* [Exercise prompt] Where in the data below does the word "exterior" appear? Copy each line that holds it.

---- Data records

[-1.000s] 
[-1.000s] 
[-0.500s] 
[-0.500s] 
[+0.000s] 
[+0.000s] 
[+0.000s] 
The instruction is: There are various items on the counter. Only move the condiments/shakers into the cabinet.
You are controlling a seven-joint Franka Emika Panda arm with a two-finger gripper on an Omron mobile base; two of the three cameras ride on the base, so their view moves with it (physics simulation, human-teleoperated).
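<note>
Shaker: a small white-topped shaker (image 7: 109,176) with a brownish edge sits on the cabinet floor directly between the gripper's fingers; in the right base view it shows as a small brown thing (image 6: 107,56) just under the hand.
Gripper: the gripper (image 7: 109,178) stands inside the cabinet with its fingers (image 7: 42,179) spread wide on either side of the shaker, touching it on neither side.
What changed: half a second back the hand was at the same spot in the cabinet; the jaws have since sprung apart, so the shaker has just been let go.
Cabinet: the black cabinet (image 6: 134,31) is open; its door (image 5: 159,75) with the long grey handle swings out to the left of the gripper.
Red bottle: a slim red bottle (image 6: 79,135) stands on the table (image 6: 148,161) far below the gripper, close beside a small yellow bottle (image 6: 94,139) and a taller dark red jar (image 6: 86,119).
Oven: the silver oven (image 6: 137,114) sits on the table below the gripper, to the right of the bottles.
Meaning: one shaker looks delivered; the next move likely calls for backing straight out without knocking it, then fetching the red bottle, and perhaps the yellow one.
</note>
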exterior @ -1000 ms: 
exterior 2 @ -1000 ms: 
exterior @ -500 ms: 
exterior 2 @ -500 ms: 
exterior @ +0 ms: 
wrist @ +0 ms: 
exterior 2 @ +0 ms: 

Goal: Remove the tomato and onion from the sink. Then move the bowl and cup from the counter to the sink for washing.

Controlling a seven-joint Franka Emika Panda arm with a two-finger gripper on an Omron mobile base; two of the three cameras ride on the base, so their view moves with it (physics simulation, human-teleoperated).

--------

* [Written reply]
exterior @ -1000 ms: 
exterior 2 @ -1000 ms: 
exterior @ -500 ms: 
exterior 2 @ -500 ms: 
exterior @ +0 ms: 
exterior 2 @ +0 ms: 

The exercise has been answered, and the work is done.